## What you need to do
Exclude the pictures and reproduce the remaining data exactly as written.

## Data shown

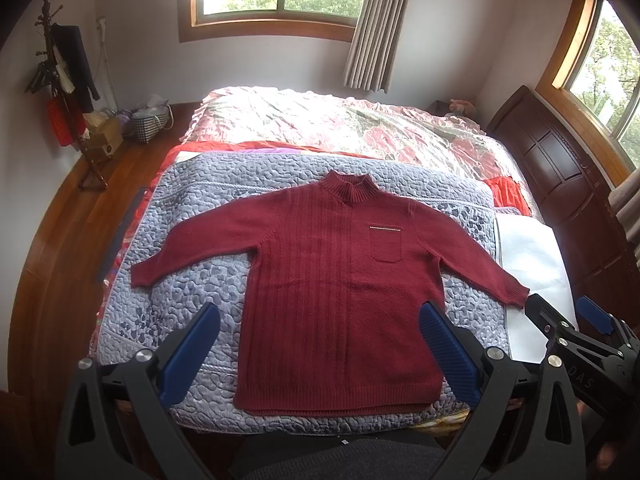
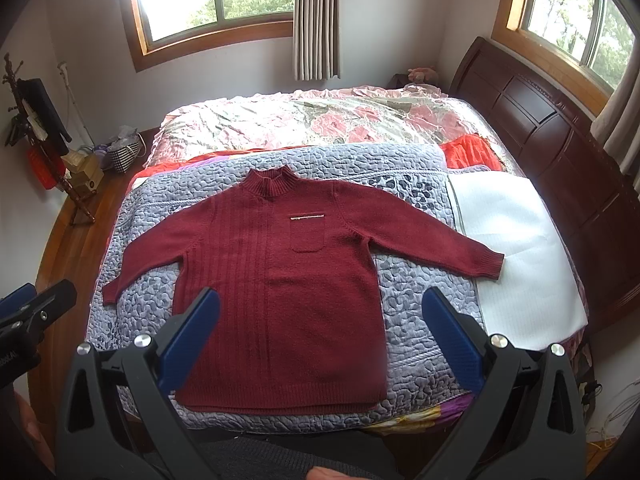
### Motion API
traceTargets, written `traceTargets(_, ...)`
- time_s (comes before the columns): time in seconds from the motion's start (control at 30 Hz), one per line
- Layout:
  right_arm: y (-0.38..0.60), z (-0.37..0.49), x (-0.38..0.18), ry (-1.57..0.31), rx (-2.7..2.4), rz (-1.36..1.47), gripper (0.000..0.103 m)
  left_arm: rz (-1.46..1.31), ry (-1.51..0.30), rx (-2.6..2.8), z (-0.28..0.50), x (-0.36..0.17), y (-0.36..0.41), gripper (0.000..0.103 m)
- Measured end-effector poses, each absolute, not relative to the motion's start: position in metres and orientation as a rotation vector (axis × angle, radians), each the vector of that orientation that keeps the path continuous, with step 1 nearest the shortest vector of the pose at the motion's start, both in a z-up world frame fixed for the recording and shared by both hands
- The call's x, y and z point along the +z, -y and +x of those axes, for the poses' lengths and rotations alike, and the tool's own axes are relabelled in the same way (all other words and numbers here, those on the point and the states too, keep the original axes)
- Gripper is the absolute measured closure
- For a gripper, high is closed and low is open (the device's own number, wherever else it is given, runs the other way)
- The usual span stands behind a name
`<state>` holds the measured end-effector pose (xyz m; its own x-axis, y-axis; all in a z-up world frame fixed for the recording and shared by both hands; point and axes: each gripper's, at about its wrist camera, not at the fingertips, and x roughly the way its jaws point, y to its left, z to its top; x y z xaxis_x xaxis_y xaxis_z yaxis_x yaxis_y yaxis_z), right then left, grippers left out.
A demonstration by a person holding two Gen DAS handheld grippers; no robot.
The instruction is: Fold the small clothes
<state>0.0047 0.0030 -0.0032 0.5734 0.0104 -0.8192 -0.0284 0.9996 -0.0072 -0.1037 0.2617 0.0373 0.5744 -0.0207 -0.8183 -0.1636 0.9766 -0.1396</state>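
Red sweater (image 1: 340,280) is laid flat, sleeves spread, on the blue quilt (image 1: 192,280) at the bed's near end. Left claw (image 1: 320,344) and right claw (image 2: 320,340) are held wide apart above it, nothing gripped.

Deep burgundy sweater (image 1: 340,280), ribbed in vertical lines, pale trim on its chest pocket (image 1: 385,245). Beneath it, a lavender-grey quilt (image 1: 192,280) with a pebble pattern. Beyond that, a pink floral bedspread (image 1: 340,120). White sheet (image 2: 516,248) to the side. Blue pads (image 2: 192,340) on the black right hand-held gripper (image 2: 320,340).
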Motion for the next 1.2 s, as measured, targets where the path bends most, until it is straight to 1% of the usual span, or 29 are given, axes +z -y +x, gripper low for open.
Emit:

## Output of the task
### Motion API
traceTargets, written `traceTargets(_, ...)`
- time_s (comes before the columns): time in seconds from the motion's start (control at 30 Hz), one per line
- Layout:
  right_arm: y (-0.38..0.60), z (-0.37..0.49), x (-0.38..0.18), ry (-1.57..0.31), rx (-2.7..2.4), rz (-1.36..1.47), gripper (0.000..0.103 m)
  left_arm: rz (-1.46..1.31), ry (-1.51..0.30), rx (-2.6..2.8), z (-0.28..0.50), x (-0.36..0.17), y (-0.36..0.41), gripper (0.000..0.103 m)
- Measured end-effector poses, each absolute, not relative to the motion's start: position in metres and orientation as a rotation vector (axis × angle, radians), each the vector of that orientation that keeps the path continuous, with step 1 nearest the shortest vector of the pose at the motion's start, both in a z-up world frame fixed for the recording and shared by both hands
- The call's x, y and z point along the +z, -y and +x of those axes, for the poses' lengths and rotations alike, and the tool's own axes are relabelled in the same way (all other words and numbers here, those on the point and the states too, keep the original axes)
- Gripper is the absolute measured closure
- For a gripper, high is closed and low is open (the device's own number, wherever else it is given, runs the other way)
- The usual span stands behind a name
`<state>` holds the measured end-effector pose (xyz m; its own x-axis, y-axis; all in a z-up world frame fixed for the recording and shared by both hands; point and axes: each gripper's, at about its wrist camera, not at the fingertips, and x roughly the way its jaws point, y to its left, z to its top; x y z xaxis_x xaxis_y xaxis_z yaxis_x yaxis_y yaxis_z), right then left, grippers left out.
A demonstration by a person holding two Gen DAS handheld grippers; no robot.
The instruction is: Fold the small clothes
<state>0.0047 0.0030 -0.0032 0.5734 0.0104 -0.8192 -0.0284 0.9996 -0.0072 -0.1037 0.2617 0.0373 0.5744 -0.0207 -0.8183 -0.1636 0.9766 -0.1396</state>
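Red sweater (image 1: 340,280) is laid flat, sleeves spread, on the blue quilt (image 1: 192,280) at the bed's near end. Left claw (image 1: 320,344) and right claw (image 2: 320,340) are held wide apart above it, nothing gripped.

Deep burgundy sweater (image 1: 340,280), ribbed in vertical lines, pale trim on its chest pocket (image 1: 385,245). Beneath it, a lavender-grey quilt (image 1: 192,280) with a pebble pattern. Beyond that, a pink floral bedspread (image 1: 340,120). White sheet (image 2: 516,248) to the side. Blue pads (image 2: 192,340) on the black right hand-held gripper (image 2: 320,340).
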Motion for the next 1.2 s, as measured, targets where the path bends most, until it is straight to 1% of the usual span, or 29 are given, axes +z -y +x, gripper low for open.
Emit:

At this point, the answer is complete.